His second goal? "I told myself: If I stay alive, I win. If they kill me, they win. I didn't want them to win."
Jill writes in her book: "He saw his struggle to stay alive as a battle he was fighting with the SS. If he gave in, if he surrendered his life, then the bastards would win."
How resilient you are to misfortune, says Jill Klein, depends on how you view your own responsibility. There are two extremes—both bad. One is to assume no personal responsibility and to blame everyone else. The other is to put all blame on yourself.
"Healthy attribution," she says, "is to ask: What role did I play in this? What could I have done differently to prevent this? How am I stronger because this happened? What could I do differently next time?"
Critical, too, she says, is breaking down an overwhelming problem into smaller challenges. To reduce stress, she says, focus on what you can control, no matter how small that may be. Her father, seeing how many prisoners died overnight in their sleep, told himself: I am not going to die in my sleep; I am going to wake up in the morning.
Her two aunts, she says, managed to keep their sense of humor, even amidst death. They used scrap paper to write a kind of newspaper, which they shared with other women in their barracks. In it, they made fun of the camp's guards. They offered fashion tips. "Ladies, spring is coming," they wrote, describing how they would be re-tailoring their grey striped death camp dresses. They announced menus for the coming weeks: "Monday, water and potatoes.
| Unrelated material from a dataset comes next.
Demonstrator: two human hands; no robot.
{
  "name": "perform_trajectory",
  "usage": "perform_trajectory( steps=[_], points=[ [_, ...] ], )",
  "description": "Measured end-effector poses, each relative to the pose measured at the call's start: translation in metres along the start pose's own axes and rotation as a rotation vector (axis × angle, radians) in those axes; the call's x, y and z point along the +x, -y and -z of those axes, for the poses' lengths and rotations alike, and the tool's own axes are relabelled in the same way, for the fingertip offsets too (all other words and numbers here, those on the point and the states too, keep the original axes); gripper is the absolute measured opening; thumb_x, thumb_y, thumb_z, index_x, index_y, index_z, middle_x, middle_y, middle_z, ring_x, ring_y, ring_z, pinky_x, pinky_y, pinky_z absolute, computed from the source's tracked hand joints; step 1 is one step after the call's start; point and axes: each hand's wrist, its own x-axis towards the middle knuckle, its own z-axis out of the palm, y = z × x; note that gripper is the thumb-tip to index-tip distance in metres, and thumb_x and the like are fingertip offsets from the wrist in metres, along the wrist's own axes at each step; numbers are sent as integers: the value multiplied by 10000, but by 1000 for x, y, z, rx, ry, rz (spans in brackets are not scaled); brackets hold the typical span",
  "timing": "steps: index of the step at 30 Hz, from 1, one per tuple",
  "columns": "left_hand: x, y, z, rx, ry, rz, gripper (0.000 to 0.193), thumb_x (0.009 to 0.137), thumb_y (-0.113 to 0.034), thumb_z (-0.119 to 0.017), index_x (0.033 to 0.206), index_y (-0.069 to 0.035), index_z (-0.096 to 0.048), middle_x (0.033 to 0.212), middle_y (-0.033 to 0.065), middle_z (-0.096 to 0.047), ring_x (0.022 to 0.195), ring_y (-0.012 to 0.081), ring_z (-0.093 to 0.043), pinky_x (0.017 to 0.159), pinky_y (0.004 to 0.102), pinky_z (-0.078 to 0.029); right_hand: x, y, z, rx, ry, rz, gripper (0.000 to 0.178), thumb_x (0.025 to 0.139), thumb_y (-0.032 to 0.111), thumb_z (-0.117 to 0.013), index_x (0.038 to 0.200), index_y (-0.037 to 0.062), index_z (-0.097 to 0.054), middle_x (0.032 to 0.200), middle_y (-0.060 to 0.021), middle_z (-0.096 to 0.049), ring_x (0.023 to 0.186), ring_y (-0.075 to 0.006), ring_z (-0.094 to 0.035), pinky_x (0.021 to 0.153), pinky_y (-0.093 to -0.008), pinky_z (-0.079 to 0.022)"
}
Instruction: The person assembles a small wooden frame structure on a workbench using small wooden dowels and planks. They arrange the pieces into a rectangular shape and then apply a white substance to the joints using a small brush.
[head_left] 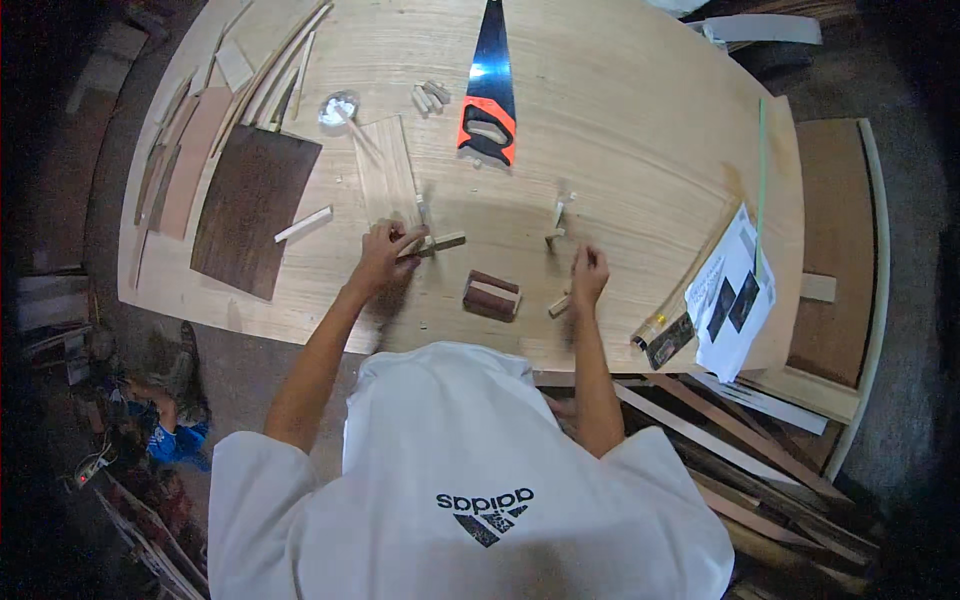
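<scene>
Small wooden stick (pixel 437 243): pale, squared, lying flat on the plywood worktop (pixel 620 150), pinched at its near end by the left hand (pixel 385 255). Right of the stick: dark rectangular wood block (pixel 491 295); right hand (pixel 588 273), fingers curled shut over a small wood offcut (pixel 559 305). Beyond the stick: light plank (pixel 387 170), orange-handled handsaw (pixel 489 90). Far left of it: dark veneer sheet (pixel 250 208).

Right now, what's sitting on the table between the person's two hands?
In the head view, a small dark brown wooden block lies between the left hand and the right hand.
</scene>
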Motion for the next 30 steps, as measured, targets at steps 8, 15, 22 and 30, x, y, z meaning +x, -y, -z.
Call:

Tuesday, potatoes and water."
Jill Klein says that after the 2008 financial crisis she noticed a growing demand for advice about resilience from business audiences. She thought of her father's struggle to survive Auschwitz and began to wonder if it might not serve as a source of inspiration and instruction.
"We started doing sessions for executives," she says, "drawing on all these coping strategies my dad used." While the lessons are implied in the book, they are stated explicitly in the sessions. She and her dad do some of these together, both of them in person. In other sessions, Klein speaks alone but shows video clips of her father.
She says she and her dad started doing the presentations a year ago and have done about a dozen so far. They speak for free to not-for-profit groups. For-profit clients pay between $6,000 and $10,000. Further information about their presentations can be found at www.wegotthewater.com.
"They see dad," says Klein, "and they say to themselves: If he got through that, I can, too."